So who was the rough-looking guy, sitting alone on the veranda of the Raglan pub? And what was it about him that caused me to notice him?
Dressed in steel-capped work boots, wrap-around sunglasses and a weathered broad- brimmed hat he was an interesting contrast to the young, foreign travellers taking up the other tables.
This casual observation happened when as we visited the town of Raglan, home to some of New Zealand’s best surfing locations, and the northern most point of a two week road trip.
Having parked up our caravan we set off for a stroll around this charming town. It was late afternoon and there was time for a quick shop before finding a drink and meal.
Having completed my gift shopping, the Raglan hotel appeared to be the best choice for having cold beer while being able to enjoy the late afternoon sunshine.
When we got there I immediately noticed the guy with the dark glasses and hat was still there, sitting alone. As he was occupying the only table with seats to spare, I did something I hadn’t done for a while and asked if we could join him.
Not letting my anxiety or nerves get in the way
Often it’s my anxiety or nerves that put me off approaching a stranger in this way. But that day, my curiosity got the better of me. I was drawn to finding out more about him.
The guy seemed okay about us joining his table but his next comment: “as long as you don’t say stuff I won’t understand” took me by surprise. I wasn’t sure what he was saying at the time, but please bear with me and I will explain.
Over the next hour we got into a conversation about local issues, travel, life and politics. Initially, he was happy to answer any questions I asked but his responses were very quiet and I noticed how he barely opening his lips when speaking.
I could tell he was holding back but as the conversation progressed his shyness evaporated. However it appeared he had no intention of removing the wrap-around, sunglasses that sat above his suntanned, craggy face.
That meant there was no way to make eye contact. It is situations like this generally make me feel uncomfortable but this time, oddly, I wasn’t bother. I think I was too busy listening.
Over the next hour we learned that this guy was born in the area and still lived on a farm not far from Raglan. He grew up with surfing and had spent most of his life in the area working as a builder.
He joked about going through a midlife crisis and as a result had recently changed his work to get more variety. He also told us that he had spent the day driving a digger before stopping at the pub for a quiet beer before going home to his family.
A few stories and a couple of beers later we said our farewells, all knowing it would be extremely unlikely that we would ever to meet again.

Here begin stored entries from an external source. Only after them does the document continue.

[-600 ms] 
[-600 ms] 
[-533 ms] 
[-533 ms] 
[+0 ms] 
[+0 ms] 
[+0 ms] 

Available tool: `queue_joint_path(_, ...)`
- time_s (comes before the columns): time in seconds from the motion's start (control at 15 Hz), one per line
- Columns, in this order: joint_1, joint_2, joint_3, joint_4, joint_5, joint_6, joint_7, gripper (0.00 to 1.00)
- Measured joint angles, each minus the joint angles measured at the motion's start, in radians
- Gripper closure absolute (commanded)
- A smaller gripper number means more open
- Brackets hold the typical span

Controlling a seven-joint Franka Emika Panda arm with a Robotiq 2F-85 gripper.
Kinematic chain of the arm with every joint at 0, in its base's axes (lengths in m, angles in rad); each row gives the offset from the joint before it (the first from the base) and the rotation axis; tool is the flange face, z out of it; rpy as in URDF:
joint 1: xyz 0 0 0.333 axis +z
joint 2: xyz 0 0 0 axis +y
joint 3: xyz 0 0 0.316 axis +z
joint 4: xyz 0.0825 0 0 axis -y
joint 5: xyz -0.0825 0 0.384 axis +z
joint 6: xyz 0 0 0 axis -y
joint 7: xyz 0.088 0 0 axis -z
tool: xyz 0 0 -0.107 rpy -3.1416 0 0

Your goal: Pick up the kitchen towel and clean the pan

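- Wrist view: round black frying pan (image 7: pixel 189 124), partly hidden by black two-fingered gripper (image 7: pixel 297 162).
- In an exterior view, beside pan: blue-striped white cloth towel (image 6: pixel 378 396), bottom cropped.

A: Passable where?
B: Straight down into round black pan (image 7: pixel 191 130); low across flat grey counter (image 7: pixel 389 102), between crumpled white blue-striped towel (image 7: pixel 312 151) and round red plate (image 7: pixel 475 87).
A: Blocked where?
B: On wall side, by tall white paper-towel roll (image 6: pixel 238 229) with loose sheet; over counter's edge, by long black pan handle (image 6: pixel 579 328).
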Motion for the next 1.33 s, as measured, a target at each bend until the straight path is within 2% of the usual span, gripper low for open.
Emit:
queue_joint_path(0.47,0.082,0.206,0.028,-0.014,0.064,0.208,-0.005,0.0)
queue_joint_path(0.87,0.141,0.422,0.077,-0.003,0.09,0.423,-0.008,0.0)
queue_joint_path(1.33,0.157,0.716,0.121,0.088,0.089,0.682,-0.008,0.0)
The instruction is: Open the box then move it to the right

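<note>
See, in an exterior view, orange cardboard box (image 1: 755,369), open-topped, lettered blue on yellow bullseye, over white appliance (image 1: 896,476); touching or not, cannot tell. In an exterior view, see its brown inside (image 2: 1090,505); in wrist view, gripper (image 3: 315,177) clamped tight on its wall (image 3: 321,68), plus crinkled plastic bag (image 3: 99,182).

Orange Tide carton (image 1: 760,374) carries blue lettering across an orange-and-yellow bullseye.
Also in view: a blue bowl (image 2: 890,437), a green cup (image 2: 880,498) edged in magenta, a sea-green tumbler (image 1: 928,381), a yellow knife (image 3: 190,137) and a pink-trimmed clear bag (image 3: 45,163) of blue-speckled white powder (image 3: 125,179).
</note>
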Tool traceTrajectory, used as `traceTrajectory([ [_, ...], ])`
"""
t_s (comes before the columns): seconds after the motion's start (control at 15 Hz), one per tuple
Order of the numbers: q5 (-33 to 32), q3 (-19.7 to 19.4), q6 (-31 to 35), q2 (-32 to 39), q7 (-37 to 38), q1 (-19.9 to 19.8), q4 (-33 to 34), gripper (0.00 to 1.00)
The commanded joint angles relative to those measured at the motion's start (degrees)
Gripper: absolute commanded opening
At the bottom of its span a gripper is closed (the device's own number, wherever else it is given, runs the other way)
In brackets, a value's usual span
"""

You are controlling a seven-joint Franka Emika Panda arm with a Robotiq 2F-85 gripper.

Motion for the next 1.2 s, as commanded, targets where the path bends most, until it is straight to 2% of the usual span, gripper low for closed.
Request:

At the time I remember thinking that if we did ever meet again, I wouldn’t even recognise him as I had no real idea of what he looked like. As I said, the dark, wrap-around sunglasses hadn’t left his face during the whole time we talked.
He removed the sunglasses to reveal his warm, intelligent, light-blue eyes. He stopped, took a moment and looked us in the eye before shaking our hands and saying a final goodbye.
This instant came back to me later that evening when I was re-reading the book: Turning the Mind Into An Ally by Buddhist author, Sakyong Mipham Ripoche. In one chapter he writes a lot about generosity and the most precious gift we offer is when we trust others and show our vulnerability and even the simple act of meeting someone else’s eyes is a about letting down our armour.
It was then I understood what had happened in the moment when he removed his glasses. What had begun as a reluctant acceptance of our presence at his table, had turned into trust, a desire to connect and share himself with us.
But what about the original puzzle?
What did he mean when he said; “don’t say things I won’t understand”?
And then for the second time that day, it dawned on me!
It was his subtle and polite way; “Don’t bullshit me. Don’t try to impress me with your city talk”.
It still makes me chuckle. “Don’t say things I won’t understand”. I wonder if I will use this the next time someone tries to impress me with complicated language.
Lessons learned about Trust and Bullshit
Firstly, don’t be put off by someone’s appearance. We all wear protective armour. For some it’s a corporate suit, for others it’s a false smile or a staunch attitude.
Secondly, don’t talk bullshit. It won’t help you make friends.